Ryan West
February 23, 2017
In The Mix

Keen on Comedy, Every Kind

To Vernon Chatman, it's all funny.

Christine Champagne

Nearly 20 years into writing and producing comedy for television, Vernon Chatman is still thankful for the opportunity.

“I get paid to have fun,” enthuses Chatman, whose résumé includes Louis C.K.’s Horace and Pete and Louie as well as South Park, Late Night with Conan O’Brien and The Chris Rock Show. As a co-creator and/or executive producer, he’s been behind MTV2’s Wonder Showzen and three series on Adult Swim: Xavier: Renegade Angel, Delocated and The Heart, She Holler. And he’s an executive producer of the TruTV reality series Jon Glaser Loves Gear.

Along the way, he been nominated for 13 Emmys and won four: three as a producer for South Park and once as a writer for The Chris Rock Show. Chatman manages to thrive in many mediums, from late night — which requires a mastery of jokes and bits — to Adult Swim, a deep dive into quirkiness. “It’s all comedy,” he says. “I just love comedy, so I never made any distinctions.”

He also simply loves to work.
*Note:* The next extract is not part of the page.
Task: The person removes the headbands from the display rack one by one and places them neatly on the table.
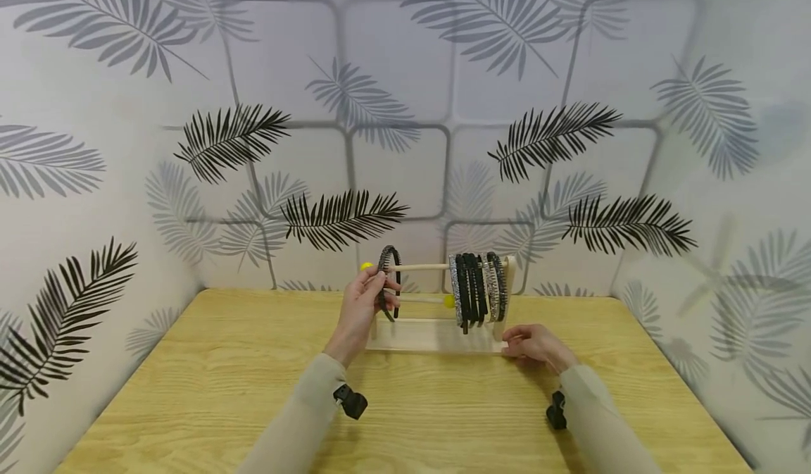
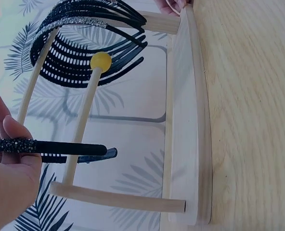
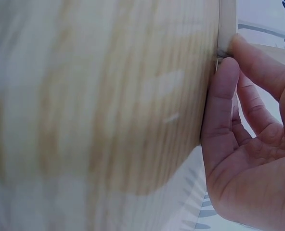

When he’s not writing or producing, he voices animated characters, most notably, Towelie, South Park’s talking towel. “I get excited by ideas, and so many of my friendships are based around getting excited about some creative project. Most of the time, even when I’m hanging out with friends, I’m working on something.”

When he was growing up in the Bay Area, Chatman filled notebooks with jokes and sketches. After graduating from San Francisco State University, he moved to New York City in the mid-1990s to do stand-up comedy. Keenen Ivory Wayans gave Chatman his first big break when he hired him to write for The Keenen Ivory Wayans Show.

It didn’t take long for Chatman to ditch stand-up so he could focus on a career behind the scenes in television. The draw? “I could use all these tools — actors, props, music and editing — that I didn’t have in stand-up.” He was also relieved to get away from drunken hecklers. “Stand-up definitely toughens you up, and I admire people who do it,” Chatman says. “But it was like going through a gauntlet of idiocy.”